Configuration Parameters

All simulation parameters are controlled via a single YAML configuration file. The table below details each parameter, grouped by its required YAML section.

Parameter Default Value Description
runtime
runtime.steps 20000 Total number of simulation steps to execute.
runtime.save_fig "healthy_run.png" File path to save the final summary plot.
runtime.dpi 180 Dots-per-inch resolution for the saved figure.
runtime.style "seaborn-v0_8" Matplotlib style to use for plotting.
runtime.save_metrics "healthy_metrics.npz" File path to save the simulation's time-series data.
runtime.seed 123 The seed for the random number generator for reproducibility.
sizes
sizes.R (required) The number of distinct geographical regions in the world.
sizes.G (required) The number of different types of goods and services.
sizes.J (required) The number of distinct production processes (reactions).
sizes.N (required) The number of agent cohorts being simulated.
sizes.k_latent 4 The dimensionality of the latent preference space for agents.
trade
trade.k_neighbors 8 Defines trade locality by limiting each region to trade with its 'k' nearest neighbors.
trade.alpha_logistics_ex 0.08 The exergy (eATP) cost per unit of goods moved per unit of distance.
trade.alpha_logistics_sink 0.005 The environmental sink cost per unit of goods moved per unit of distance.
markets
markets.tau 0.15 The baseline demand temperature, controlling price sensitivity (lower is more sensitive).
markets.beta_aff 2.0 The sensitivity of production rates to the calculated profit motive (Affinity).
time
time.demurrage 0.01 The base per-step decay rate of eATP into eADP (holding cost).
time.dt 1.0 The duration of a single simulation step.
duals
duals.eta_ex 0.01 The learning rate for updating the primary resource shadow price (μ).
duals.eta_sink 0.01 The learning rate for updating the environmental sink shadow price (λ).
duals.util_target 0.50 The target environmental utilization level that the shadow price λ tries to maintain.
duals.mu_floor 0.005 The minimum allowed value for the primary resource price μ.
duals.mu_cap 1000000.0 The maximum allowed value for the primary resource price μ.
duals.lambda_floor 0.02 The minimum allowed value for the environmental sink price λ.

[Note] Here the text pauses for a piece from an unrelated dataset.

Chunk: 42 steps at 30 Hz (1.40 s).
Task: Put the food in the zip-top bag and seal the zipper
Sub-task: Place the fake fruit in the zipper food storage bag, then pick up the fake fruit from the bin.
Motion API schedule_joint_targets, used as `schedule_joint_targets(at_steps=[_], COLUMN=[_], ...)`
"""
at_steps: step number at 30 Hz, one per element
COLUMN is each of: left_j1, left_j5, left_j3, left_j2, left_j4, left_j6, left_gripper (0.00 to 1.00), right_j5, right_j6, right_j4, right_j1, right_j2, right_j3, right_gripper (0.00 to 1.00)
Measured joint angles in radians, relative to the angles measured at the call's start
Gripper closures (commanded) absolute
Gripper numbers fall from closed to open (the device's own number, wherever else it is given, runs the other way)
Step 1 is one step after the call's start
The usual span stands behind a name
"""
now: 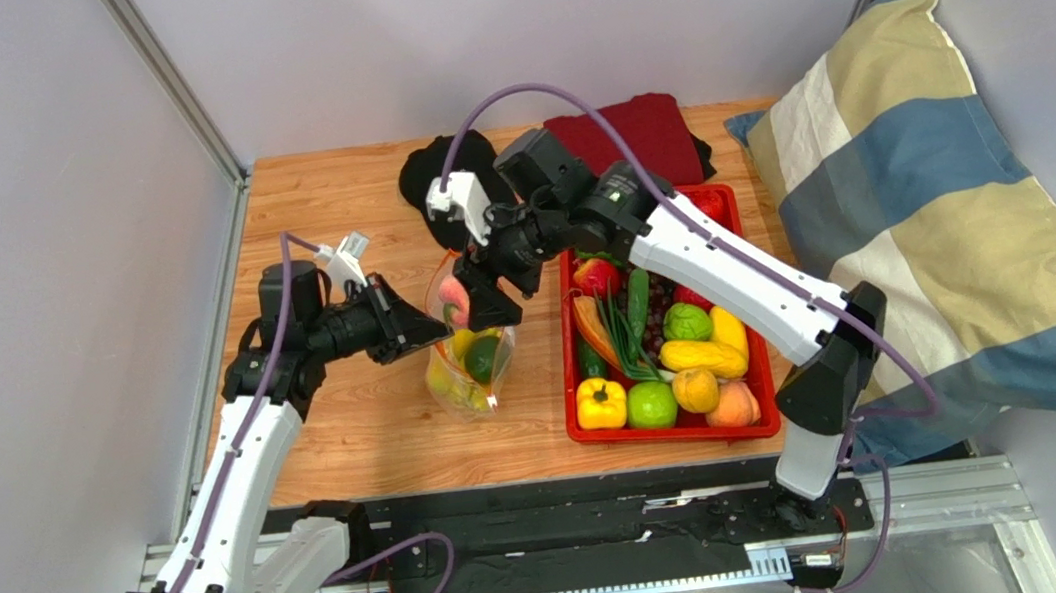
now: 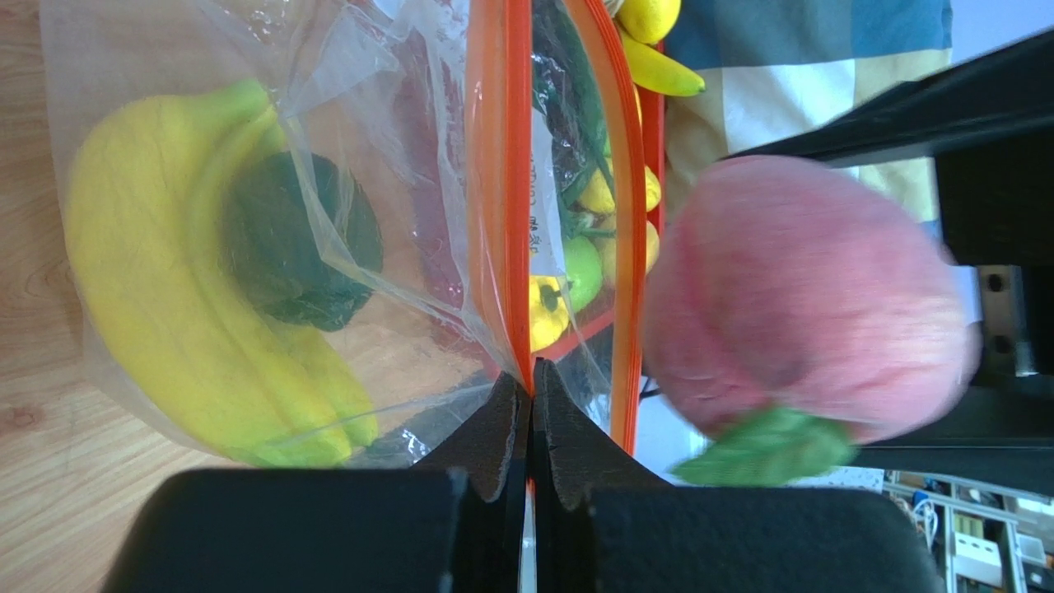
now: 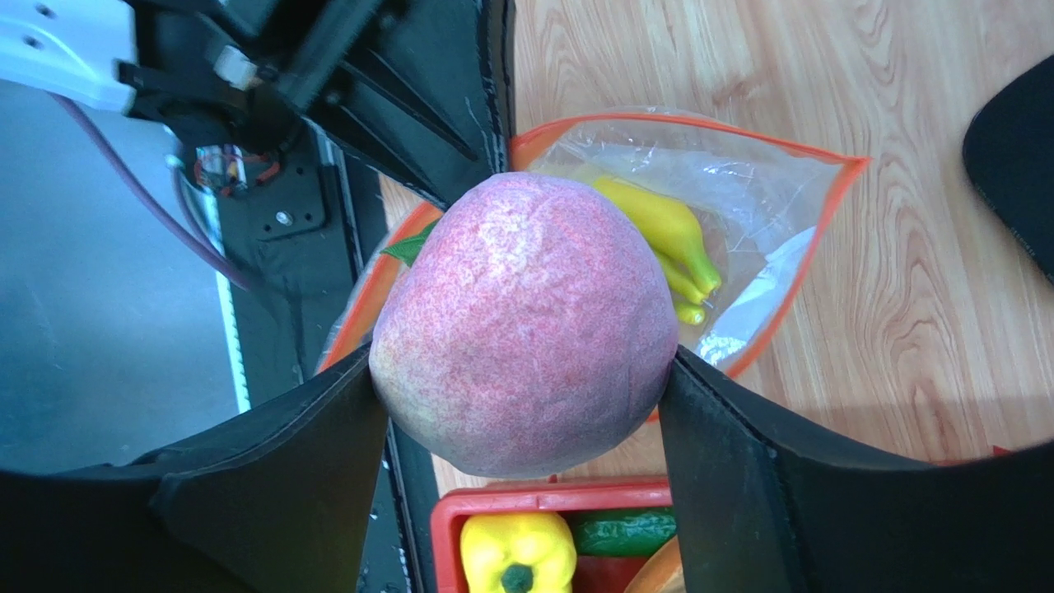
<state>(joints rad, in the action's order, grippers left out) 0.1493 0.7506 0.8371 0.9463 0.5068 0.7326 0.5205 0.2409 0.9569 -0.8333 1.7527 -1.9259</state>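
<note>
The clear zip-top bag point(image 1: 473, 352) stands open on the wooden table, holding a yellow banana bunch point(image 2: 173, 297) and a dark green piece point(image 2: 297, 241). My left gripper point(image 2: 533, 408) is shut on one side of the orange-red zipper point(image 2: 497, 185) at the bag's mouth and holds it up. My right gripper point(image 3: 526, 408) is shut on a pink-red peach point(image 3: 526, 328) with a green leaf, right above the open mouth of the bag point(image 3: 742, 161). The peach also shows in the top view point(image 1: 453, 300) and in the left wrist view point(image 2: 804, 297).
A red tray point(image 1: 578, 408) right of the bag holds several toy fruits and vegetables, among them a yellow pepper point(image 1: 600, 403) and a green apple point(image 1: 651, 404). A black cap point(image 1: 431, 173) and a dark red cloth point(image 1: 635, 132) lie at the back. A striped pillow point(image 1: 915, 189) lies at the right.
</note>
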Motion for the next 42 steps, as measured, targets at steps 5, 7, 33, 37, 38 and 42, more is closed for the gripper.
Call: schedule_joint_targets(at_steps=[5, 7, 33, 37, 38, 42], left_j1=[0.0, 0.0, 0.0, 0.0, 0.0, 0.0], left_j5=[0.0, 0.0, 0.0, -0.001, -0.001, -0.001], left_j3=[0.002, 0.002, 0.002, 0.002, 0.002, 0.002], left_j2=[0.0, 0.0, 0.016, 0.017, 0.017, 0.017], left_j4=[0.0, 0.0, -0.027, -0.027, -0.027, -0.026], left_j6=[0.0, 0.0, 0.001, 0.001, 0.001, 0.001], left_gripper=[1.0, 1.0, 1.0, 1.0, 1.0, 1.0], right_j5=[-0.045, -0.048, -0.369, -0.394, -0.399, -0.414], right_j6=[0.017, 0.021, 0.039, 0.042, 0.043, 0.044], right_j4=[0.015, 0.021, 0.044, 0.025, 0.02, 0.002], right_j1=[-0.023, -0.019, 0.565, 0.563, 0.563, 0.563], right_j2=[0.036, 0.034, 0.01, 0.06, 0.069, 0.093], right_j3=[0.005, 0.005, 0.267, 0.283, 0.287, 0.29], right_gripper=[0.0, 0.0, 0.04, 0.04, 0.04, 0.04])
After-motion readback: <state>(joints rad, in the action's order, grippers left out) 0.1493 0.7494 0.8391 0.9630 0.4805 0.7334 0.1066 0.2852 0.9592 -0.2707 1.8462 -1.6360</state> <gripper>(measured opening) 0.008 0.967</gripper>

duals.lambda_cap 1000000.0 The maximum allowed value for the environmental sink price λ.
duals.mu0 0.02 The initial value of the primary resource price μ.
duals.lambda0 0.05 The initial value of the environmental sink price λ.
duals.ema_ex 0.90 The smoothing factor (EMA decay) for the exergy price controller signal.
duals.ema_sink 0.90 The smoothing factor (EMA decay) for the sink price controller signal.
scaling
scaling.gen_scale 0.35 A multiplier for the baseline primary resource generation capacity of each region.
scaling.storage_scale 0.30 A multiplier for the initial stock of primary resource storage in each region.
scaling.sink_cap_scale 0.10 A multiplier for the total environmental absorption capacity of each region.
scaling.sink_intensity_scale 5.0 A multiplier for the baseline environmental cost of all production processes.
scaling.gen_sink_intensity_scale 1.0 A multiplier for the baseline environmental cost of primary resource generation.
scaling.gen_noise 0.30 The amplitude of random multiplicative noise applied to primary resource generation each step.
environment
environment.sink_assim_rate 0.01 The per-step rate at which the environment naturally assimilates and removes pollutants.
policy
policy.aec_low 0.78 The lower bound of the target Capital Adequacy Ratio (AEC) corridor.
policy.aec_high 0.92 The upper bound of the target Capital Adequacy Ratio (AEC) corridor.
policy.ers_k 6.0 The gain factor for adjusting demurrage based on deviations from the AEC corridor.
policy.gate_min 0.10 The minimum throughput (0 to 1) allowed by the AMPK gate, even at very low AEC.
policy.gate_k 12.0 The steepness of the AMPK gate's response to changes in the AEC.
policy.aec_init 0.86 The target AEC value that the simulation initializes agent wallets to match.
extraction
extraction.n_resources 4 The number of goods (from index 0) that are treated as finite, extractable resources.
extraction.k_ext 0.2 The base kinetic rate for all resource extraction activities.
extraction.beta_ext 3.0 The sensitivity of extraction rates to the profit motive (Affinity).
extraction.xi_ext0 1.0 The baseline exergy (eATP) cost to extract one unit of a resource.
extraction.sig_ext0 0.6 The baseline environmental sink cost to extract one unit of a resource.
extraction.dep_alpha_xi 1.0 Controls how rapidly the exergy cost of extraction increases as a resource is depleted.
extraction.dep_alpha_sig 1.2 Controls how rapidly the environmental cost of extraction increases as a resource is depleted.
extraction.reserves_scale 5000000.0 A multiplier for the initial quantity of each finite resource in each region.
demography
demography.pop_init_scale 1000000.0 A multiplier for the initial population of each region.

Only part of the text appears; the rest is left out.